Western Australia is Australia’s largest state. But unless you’ve been here, unless you’ve seen the vast empty expanses, unless you’ve driven the highways and byways for yourself, it’s impossible to comprehend how immense it really is.
Australia and the continental United States are roughly the same size. I mentioned in an earlier post that the state of Western Australia is as large as the continental United States all the way from the eastern slopes of the Rockies to the shores Pacific Ocean.
If Western Australia were an independent nation (and many of its residents seem to think it either is or should be) it would be the tenth largest nation on earth.
Russia: 6,591,027 square miles
Canada: 3,854,082 square miles
United States: 3,717,727 square miles (3,119,884 sq miles in the continental USA)
China: 3,704,426 square miles
Brazil: 3,285,618 square miles
Australia: 2,967,124 square miles
India: 1,269,009 square miles
Argentina: 1,068,019 square miles
Kazakhstan: 1,048,877 square miles
Western Australia: 976,790 square miles
Before one of our earlier trips down under, we told our Aussie friend Hamish Marshall that we were going to drive west from his hometown of Adelaide, South Australia, across the Nullarbor Plains, all the way to Perth, Western Australia.
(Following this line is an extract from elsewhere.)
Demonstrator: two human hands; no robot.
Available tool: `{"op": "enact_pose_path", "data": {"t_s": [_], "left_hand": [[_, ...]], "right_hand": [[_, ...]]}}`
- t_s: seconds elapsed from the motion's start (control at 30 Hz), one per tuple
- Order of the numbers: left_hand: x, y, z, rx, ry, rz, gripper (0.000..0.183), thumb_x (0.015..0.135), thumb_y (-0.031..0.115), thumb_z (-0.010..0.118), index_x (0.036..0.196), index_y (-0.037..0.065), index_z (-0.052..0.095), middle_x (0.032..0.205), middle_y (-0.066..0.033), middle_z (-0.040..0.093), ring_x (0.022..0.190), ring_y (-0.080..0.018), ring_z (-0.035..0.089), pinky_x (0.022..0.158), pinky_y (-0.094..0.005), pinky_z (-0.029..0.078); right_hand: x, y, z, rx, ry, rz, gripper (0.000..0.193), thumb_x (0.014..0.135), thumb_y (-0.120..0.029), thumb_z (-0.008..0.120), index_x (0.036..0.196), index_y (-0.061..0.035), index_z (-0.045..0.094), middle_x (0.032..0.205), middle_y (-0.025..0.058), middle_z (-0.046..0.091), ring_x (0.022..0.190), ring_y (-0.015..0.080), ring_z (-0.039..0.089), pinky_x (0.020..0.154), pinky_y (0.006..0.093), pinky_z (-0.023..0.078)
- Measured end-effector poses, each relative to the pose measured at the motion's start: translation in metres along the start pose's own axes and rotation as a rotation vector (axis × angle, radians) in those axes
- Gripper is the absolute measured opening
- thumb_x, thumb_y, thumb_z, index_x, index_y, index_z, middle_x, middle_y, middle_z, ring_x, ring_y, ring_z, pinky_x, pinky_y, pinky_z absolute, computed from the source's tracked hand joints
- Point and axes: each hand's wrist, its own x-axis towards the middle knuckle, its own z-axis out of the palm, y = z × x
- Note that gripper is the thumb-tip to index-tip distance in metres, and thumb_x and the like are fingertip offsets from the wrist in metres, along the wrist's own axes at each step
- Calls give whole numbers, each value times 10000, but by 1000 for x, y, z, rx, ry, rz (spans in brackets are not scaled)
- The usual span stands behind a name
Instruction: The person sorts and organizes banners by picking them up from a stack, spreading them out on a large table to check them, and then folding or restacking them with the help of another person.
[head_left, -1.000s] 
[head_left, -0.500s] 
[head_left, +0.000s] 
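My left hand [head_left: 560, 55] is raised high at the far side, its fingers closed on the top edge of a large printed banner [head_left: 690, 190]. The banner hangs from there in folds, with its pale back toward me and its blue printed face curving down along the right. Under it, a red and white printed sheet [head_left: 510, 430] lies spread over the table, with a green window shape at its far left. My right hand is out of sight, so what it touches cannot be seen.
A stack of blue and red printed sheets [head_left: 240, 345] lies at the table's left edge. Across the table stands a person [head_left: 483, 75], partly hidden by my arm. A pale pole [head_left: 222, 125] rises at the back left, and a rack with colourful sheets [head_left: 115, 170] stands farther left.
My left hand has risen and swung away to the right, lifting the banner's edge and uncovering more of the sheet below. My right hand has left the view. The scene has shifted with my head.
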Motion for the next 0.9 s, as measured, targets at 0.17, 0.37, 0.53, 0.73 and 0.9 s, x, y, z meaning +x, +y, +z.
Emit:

It’s like driving from New Orleans to Los Angeles except that there’s nothing but flat, empty desert in between. He was incredulous. He looked at us in horror and said, “That’s what we have airplanes for, mate.”
Most of it is absolutely flat and empty, but some parts are spectacularly beautiful. Take the Bungle Bungles, for example. It’s a 173 square mile national park that’s covered with thousands of eerie, beehive shaped hills. It’s really an incredible sight. But Western Australia is so big and so empty that no one knew the Bungle Bungles existed until a documentary film crew stumbled upon them in the 1983.
Google Maps says we’ll drive 6,000 miles on this trip. Of course, that doesn’t include any side trips or any of the times we get really lost and miles off course.
In other words, we should end up driving about a million miles.